> _What is needed_
Except for the pictures, output the records in full and exactly.

> _Provided records_
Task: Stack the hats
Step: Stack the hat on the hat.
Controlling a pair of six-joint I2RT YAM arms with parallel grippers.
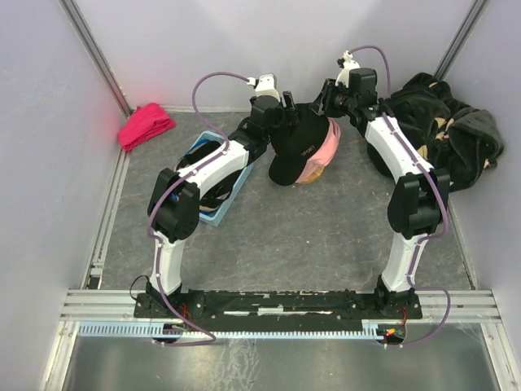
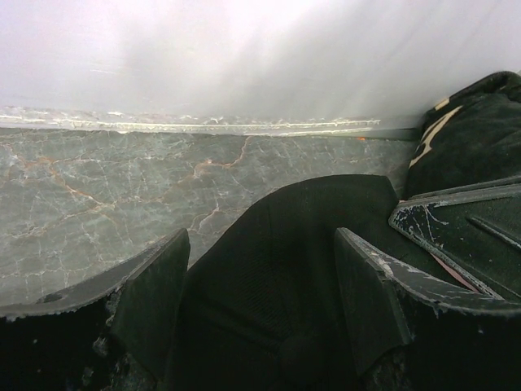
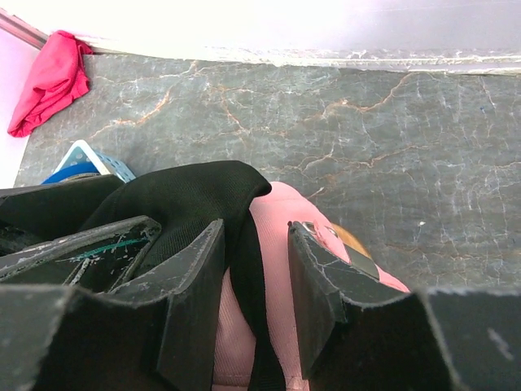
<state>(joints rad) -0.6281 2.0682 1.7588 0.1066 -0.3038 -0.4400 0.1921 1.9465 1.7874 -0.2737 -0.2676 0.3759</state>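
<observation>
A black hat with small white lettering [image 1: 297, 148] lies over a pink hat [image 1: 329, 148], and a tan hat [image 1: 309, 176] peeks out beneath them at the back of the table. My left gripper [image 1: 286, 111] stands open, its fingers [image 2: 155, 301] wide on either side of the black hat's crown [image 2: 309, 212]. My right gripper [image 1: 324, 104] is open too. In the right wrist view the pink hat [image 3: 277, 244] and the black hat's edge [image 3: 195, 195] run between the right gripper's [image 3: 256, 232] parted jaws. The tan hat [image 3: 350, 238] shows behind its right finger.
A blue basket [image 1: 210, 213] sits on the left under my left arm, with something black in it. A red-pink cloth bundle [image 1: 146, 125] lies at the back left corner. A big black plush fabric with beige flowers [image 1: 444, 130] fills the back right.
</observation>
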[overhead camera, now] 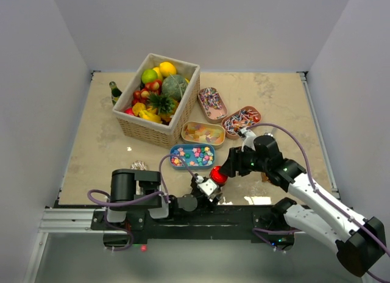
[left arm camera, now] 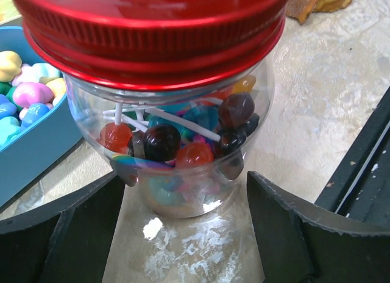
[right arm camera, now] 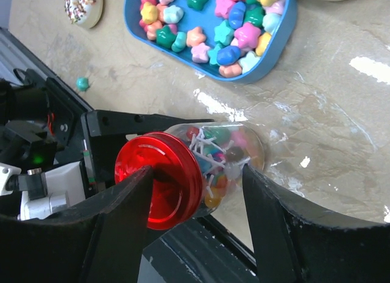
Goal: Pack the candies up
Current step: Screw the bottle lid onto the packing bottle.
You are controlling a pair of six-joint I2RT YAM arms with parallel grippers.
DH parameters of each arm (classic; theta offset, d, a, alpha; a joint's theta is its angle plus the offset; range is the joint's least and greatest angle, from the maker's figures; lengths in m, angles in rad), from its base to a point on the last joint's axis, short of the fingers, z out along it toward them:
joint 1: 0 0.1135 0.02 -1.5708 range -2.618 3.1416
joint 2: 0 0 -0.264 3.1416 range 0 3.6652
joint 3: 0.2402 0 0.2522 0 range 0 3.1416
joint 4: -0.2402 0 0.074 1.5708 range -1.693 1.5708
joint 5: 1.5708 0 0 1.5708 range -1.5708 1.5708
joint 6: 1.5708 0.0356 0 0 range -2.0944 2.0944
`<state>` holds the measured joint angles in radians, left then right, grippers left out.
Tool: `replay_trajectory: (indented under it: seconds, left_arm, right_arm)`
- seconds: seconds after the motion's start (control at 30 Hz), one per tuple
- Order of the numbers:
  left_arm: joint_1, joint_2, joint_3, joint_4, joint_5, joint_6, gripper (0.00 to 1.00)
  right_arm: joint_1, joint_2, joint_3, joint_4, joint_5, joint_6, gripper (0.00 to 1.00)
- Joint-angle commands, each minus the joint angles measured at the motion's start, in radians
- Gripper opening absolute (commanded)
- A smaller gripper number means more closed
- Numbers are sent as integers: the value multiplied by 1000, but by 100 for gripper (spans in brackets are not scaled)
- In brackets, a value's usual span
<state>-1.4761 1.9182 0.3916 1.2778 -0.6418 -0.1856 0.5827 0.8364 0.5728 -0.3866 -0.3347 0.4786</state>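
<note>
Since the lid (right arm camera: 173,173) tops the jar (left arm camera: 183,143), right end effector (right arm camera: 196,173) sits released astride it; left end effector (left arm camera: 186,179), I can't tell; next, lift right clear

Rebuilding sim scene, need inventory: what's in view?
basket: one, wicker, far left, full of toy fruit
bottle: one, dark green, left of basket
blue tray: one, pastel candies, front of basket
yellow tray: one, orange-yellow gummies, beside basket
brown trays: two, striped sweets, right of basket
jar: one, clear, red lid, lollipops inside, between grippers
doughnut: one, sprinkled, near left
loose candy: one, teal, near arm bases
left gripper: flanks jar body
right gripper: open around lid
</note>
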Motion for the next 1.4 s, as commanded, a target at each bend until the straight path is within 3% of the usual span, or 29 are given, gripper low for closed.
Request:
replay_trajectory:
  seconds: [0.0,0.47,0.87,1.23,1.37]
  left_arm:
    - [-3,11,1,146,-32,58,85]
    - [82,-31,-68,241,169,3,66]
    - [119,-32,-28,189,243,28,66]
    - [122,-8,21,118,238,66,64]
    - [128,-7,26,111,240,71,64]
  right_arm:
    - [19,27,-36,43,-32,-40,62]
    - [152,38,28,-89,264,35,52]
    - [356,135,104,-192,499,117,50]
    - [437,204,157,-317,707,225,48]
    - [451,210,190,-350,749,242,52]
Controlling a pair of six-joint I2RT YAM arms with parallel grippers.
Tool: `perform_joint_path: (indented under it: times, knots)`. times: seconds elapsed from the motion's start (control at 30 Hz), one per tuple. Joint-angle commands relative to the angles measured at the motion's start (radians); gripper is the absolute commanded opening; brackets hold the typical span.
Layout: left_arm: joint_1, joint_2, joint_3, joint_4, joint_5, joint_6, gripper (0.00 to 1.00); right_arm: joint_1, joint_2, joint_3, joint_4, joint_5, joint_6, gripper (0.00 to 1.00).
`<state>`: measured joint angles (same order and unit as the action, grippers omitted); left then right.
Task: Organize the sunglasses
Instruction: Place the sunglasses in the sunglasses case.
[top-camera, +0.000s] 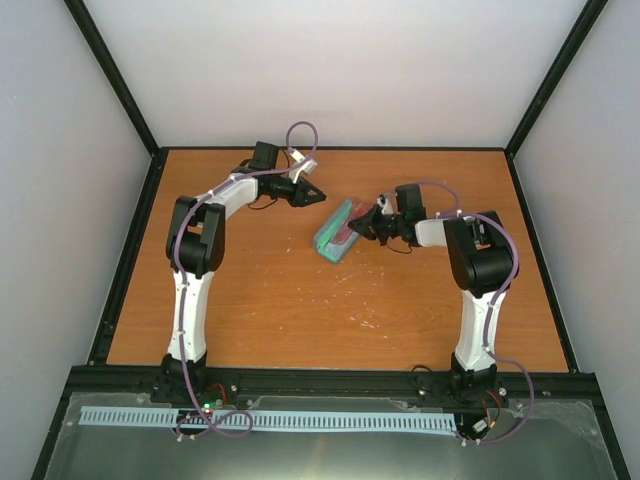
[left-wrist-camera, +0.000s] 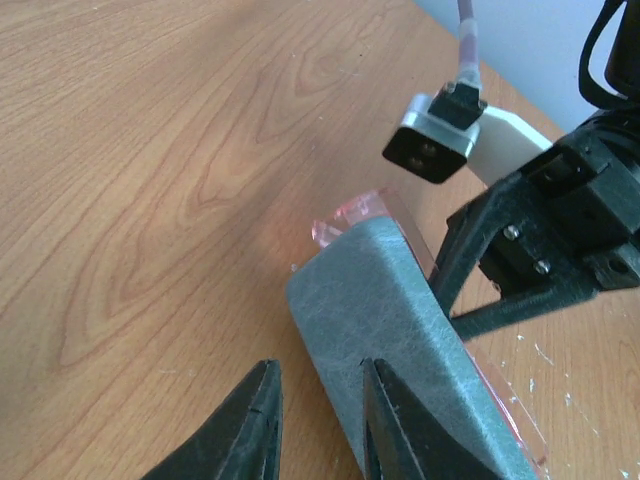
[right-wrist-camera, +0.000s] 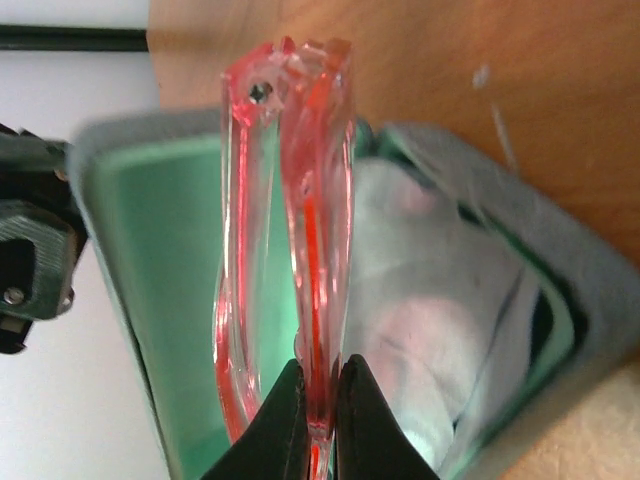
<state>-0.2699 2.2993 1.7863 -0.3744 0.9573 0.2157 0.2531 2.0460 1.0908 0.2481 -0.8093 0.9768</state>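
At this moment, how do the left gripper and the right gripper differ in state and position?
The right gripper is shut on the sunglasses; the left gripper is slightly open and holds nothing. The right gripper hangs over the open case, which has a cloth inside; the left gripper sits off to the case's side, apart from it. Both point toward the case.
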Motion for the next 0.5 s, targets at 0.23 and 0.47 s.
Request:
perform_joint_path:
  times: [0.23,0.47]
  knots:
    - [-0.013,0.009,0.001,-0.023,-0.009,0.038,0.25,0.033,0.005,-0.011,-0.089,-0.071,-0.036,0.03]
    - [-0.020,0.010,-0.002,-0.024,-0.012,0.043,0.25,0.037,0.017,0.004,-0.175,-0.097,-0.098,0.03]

> _Output below_
Task: Stack the hats
Step: Stack the hat on the hat.
Controlling a pair of six-joint I2RT YAM arms with parallel grippers.
<state>(joints rad) -0.6281 2.0682 1.7588 0.1066 -0.3038 -0.4400 0.1921 1.9465 1.7874 -0.2737 -0.2676 0.3759</state>
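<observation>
A black hat with small white lettering [image 1: 297, 148] lies over a pink hat [image 1: 329, 148], and a tan hat [image 1: 309, 176] peeks out beneath them at the back of the table. My left gripper [image 1: 286, 111] stands open, its fingers [image 2: 155, 301] wide on either side of the black hat's crown [image 2: 309, 212]. My right gripper [image 1: 324, 104] is open too. In the right wrist view the pink hat [image 3: 277, 244] and the black hat's edge [image 3: 195, 195] run between the right gripper's [image 3: 256, 232] parted jaws. The tan hat [image 3: 350, 238] shows behind its right finger.
A blue basket [image 1: 210, 213] sits on the left under my left arm, with something black in it. A red-pink cloth bundle [image 1: 146, 125] lies at the back left corner. A big black plush fabric with beige flowers [image 1: 444, 130] fills the back right.
</observation>
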[overhead camera, now] 
[left arm camera, now] 
[right arm camera, now] 
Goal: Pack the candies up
Current step: Screw the bottle lid onto the packing bottle.
You are controlling a pair of six-joint I2RT YAM arms with parallel grippers.
DH parameters of each arm (classic; theta offset, d, a, alpha; a joint's theta is its angle plus the offset; range is the joint's least and greatest angle, from the maker's figures; lengths in m, angles in rad), from its base to a point on the last joint's axis, short of the fingers, z out along it toward them:
joint 1: 0 0.1135 0.02 -1.5708 range -2.618 3.1416
joint 2: 0 0 -0.264 3.1416 range 0 3.6652
joint 3: 0.2402 0 0.2522 0 range 0 3.1416
joint 4: -0.2402 0 0.074 1.5708 range -1.693 1.5708
joint 5: 1.5708 0 0 1.5708 range -1.5708 1.5708
joint 6: 1.5708 0.0356 0 0 range -2.0944 2.0944
`<state>` holds the measured joint angles in radians, left then right, grippers left out.
Tool: `replay_trajectory: (indented under it: seconds, left_arm, right_arm)`
- seconds: seconds after the motion's start (control at 30 Hz), one per tuple
- Order of the numbers:
  left_arm: joint_1, joint_2, joint_3, joint_4, joint_5, joint_6, gripper (0.00 to 1.00)
  right_arm: joint_1, joint_2, joint_3, joint_4, joint_5, joint_6, gripper (0.00 to 1.00)
- Joint-angle commands, each minus the joint angles measured at the motion's start, in radians
- Gripper opening absolute (commanded)
- A smaller gripper number means more closed
- Numbers are sent as integers: the value multiplied by 1000, but by 100 for gripper (spans in brackets are not scaled)
- In brackets, a value's usual span
<state>-1.4761 1.9182 0.3916 1.2778 -0.6418 -0.1856 0.5827 0.8364 0.5728 -0.3866 -0.3347 0.4786</state>
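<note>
Since the lid (right arm camera: 173,173) tops the jar (left arm camera: 183,143), right end effector (right arm camera: 196,173) sits released astride it; left end effector (left arm camera: 186,179), I can't tell; next, lift right clear

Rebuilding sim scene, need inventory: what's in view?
basket: one, wicker, far left, full of toy fruit
bottle: one, dark green, left of basket
blue tray: one, pastel candies, front of basket
yellow tray: one, orange-yellow gummies, beside basket
brown trays: two, striped sweets, right of basket
jar: one, clear, red lid, lollipops inside, between grippers
doughnut: one, sprinkled, near left
loose candy: one, teal, near arm bases
left gripper: flanks jar body
right gripper: open around lid
</note>
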Motion for the next 1.4 s, as commanded, a target at each bend until the straight path is within 3% of the usual span, or 29 are given, gripper low for closed.
Request:
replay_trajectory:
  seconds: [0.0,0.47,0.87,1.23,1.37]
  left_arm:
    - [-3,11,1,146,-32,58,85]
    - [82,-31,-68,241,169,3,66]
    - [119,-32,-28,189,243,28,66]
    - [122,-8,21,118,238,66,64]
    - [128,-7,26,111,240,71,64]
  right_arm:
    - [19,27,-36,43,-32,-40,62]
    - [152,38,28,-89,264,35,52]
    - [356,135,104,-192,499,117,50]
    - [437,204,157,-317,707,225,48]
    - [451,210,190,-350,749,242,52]
Controlling a pair of six-joint I2RT YAM arms with parallel grippers.
Tool: `perform_joint_path: (indented under it: times, knots)`. times: seconds elapsed from the motion's start (control at 30 Hz), one per tuple. Joint-angle commands relative to the angles measured at the motion's start (radians); gripper is the absolute commanded opening; brackets hold the typical span.
Layout: left_arm: joint_1, joint_2, joint_3, joint_4, joint_5, joint_6, gripper (0.00 to 1.00); right_arm: joint_1, joint_2, joint_3, joint_4, joint_5, joint_6, gripper (0.00 to 1.00).
`<state>`: measured joint angles (same order and unit as the action, grippers omitted); left then right.
Task: Organize the sunglasses
Instruction: Place the sunglasses in the sunglasses case.
[top-camera, +0.000s] 
[left-wrist-camera, +0.000s] 
[right-wrist-camera, +0.000s] 
<state>-0.2699 2.2993 1.7863 -0.3744 0.9573 0.2157 0.2531 2.0460 1.0908 0.2481 -0.8093 0.9768</state>
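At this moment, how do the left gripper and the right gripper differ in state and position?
The right gripper is shut on the sunglasses; the left gripper is slightly open and holds nothing. The right gripper hangs over the open case, which has a cloth inside; the left gripper sits off to the case's side, apart from it. Both point toward the case.
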Motion for the next 0.5 s, targets at 0.23 and 0.47 s.
Request:
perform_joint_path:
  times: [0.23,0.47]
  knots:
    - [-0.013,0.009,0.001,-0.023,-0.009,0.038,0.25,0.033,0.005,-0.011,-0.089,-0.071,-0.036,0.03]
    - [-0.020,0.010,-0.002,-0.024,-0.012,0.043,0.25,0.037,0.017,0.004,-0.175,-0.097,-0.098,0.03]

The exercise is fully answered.